How would a database pro do it?

The approach of the database professional is very different. They pick up the bucket, walk to the pool and fill the bucket. It’s very heavy, so they walk very slowly back to camp. When they arrive there are five cups available and 50 people can drink (five at a time). The survivors had to wait five times as long for the bucket to arrive, but the crew didn’t need to make 13 trips to the pool in order to provide the last man a drink.

Does this happen in the real world?

To show how this really does apply in the development world, I went to a site where I was asked to look at a purge process for old data. The system had worked absolutely fine when it was released, however over the course of a year it had become very slow and was taking up to hour hours to run.

The developer was at his whit’s end trying to figure out how to solve the problem and was looking at Windows performance statistics trying to figure out if it was a hardware or software related issue. The project manager confided in me that he was already in talks with the operations team about improving the server hardware at a cost of about £18,000.

Fortunately the problem was very easy to spot.

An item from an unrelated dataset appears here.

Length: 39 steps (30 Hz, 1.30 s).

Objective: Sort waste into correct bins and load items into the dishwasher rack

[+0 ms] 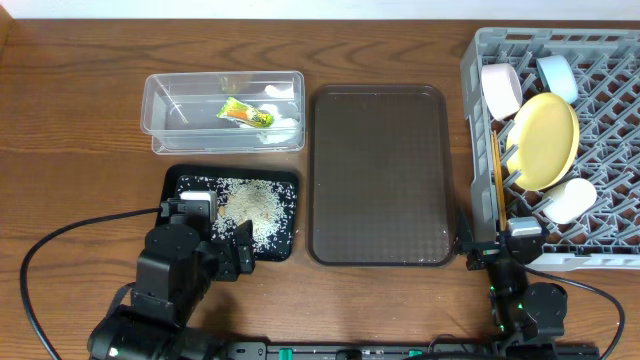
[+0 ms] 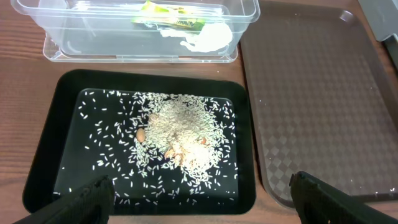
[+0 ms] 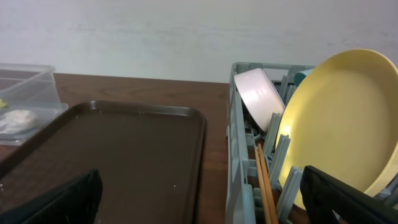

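The clear tub (image 1: 223, 110) holds the snack wrapper (image 1: 245, 113) and a white scrap (image 1: 283, 128); both also show in the left wrist view, wrapper (image 2: 171, 15) and scrap (image 2: 208, 37). The black tray (image 1: 180, 190) holds rice grains (image 1: 255, 207). My left gripper (image 2: 202, 202) is open and empty over the tray's near edge. The grey rack (image 1: 600, 60) holds the yellow plate (image 1: 545, 140), white-pink bowl (image 1: 501, 88), light blue bowl (image 1: 556, 77), white cup (image 1: 571, 200) and chopsticks (image 1: 497, 180). My right gripper (image 3: 205, 202) is open and empty, low at the rack's near left corner.
The dark brown serving tray (image 1: 378, 175) lies between the bins and the rack, with nothing on it. A black cable (image 1: 60, 240) loops over the table at the left. The rack's left wall (image 3: 239, 162) stands close to my right gripper.
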Motion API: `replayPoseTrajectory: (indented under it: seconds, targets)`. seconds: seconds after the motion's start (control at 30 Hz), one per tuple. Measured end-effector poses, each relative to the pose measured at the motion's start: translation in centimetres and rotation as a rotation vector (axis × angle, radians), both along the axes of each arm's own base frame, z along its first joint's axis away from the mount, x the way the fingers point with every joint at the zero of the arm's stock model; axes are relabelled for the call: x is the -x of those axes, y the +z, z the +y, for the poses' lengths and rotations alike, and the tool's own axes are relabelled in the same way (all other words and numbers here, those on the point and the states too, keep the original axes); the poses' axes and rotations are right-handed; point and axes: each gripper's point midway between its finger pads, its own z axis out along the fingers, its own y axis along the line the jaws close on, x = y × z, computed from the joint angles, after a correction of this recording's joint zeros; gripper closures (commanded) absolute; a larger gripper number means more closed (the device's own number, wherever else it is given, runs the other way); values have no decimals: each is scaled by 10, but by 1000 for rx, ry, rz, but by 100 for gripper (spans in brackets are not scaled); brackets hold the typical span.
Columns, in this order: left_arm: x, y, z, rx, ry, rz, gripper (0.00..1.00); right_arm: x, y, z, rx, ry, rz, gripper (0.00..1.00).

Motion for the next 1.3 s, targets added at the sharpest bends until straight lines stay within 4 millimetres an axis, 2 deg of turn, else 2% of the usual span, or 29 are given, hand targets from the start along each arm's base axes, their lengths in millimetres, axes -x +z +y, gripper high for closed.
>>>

Looking at the code for the purge I found the following:

declare @id int

declare curs1 cursor for select id from dbo.mytable where status=3

open curs1

fetch next from curs1 into @id

while @@fetch_status=1


delete from dbo.mytable where [email protected] fetch next from curs1 into @id


close curs1

deallocate curs1

A cursor loop inside the database code was loading up a list of records to delete and then finding each one individually (amongst several million) and deleting it.

I suggested the following much simpler line of code.

Delete from dbo.mytable where status=3

The developer was sceptical; he suggested several reasons why he did not think this would improve things and proceeded to line up a demonstration on the development system with 50 records of data. The demonstration showed no measurable difference between the sub-second performance of the two blocks of code.

I asked at that point to re-run the test with one million rows of data, promising that if there was a performance issue then we could abort the code execution and look for other solutions. The developer was astonished when the million record delete that was taking up to eight hours in the live environment had completed in just less than eight seconds with the new code.

So what lessons have we learned?

After leaving the slightly confused developer to re-run the test and after reporting back to the project manager that the issue was resolved, I began to think about lessons learned and how such poor code had gotten into the database.

The developer wasn’t bad at his job; in fact his middle tier code was very tidy and lean. It was that he was working in multiple technologies and one of those was not his forte. A peer review of the code by a technical expert would have identified the issue before any testing. In addition, if the test and development environments had been data heavy then the issue would have been detected before go-live.

Neither way of thinking is right or wrong, but if you can think like both then you’ll have a great career in software.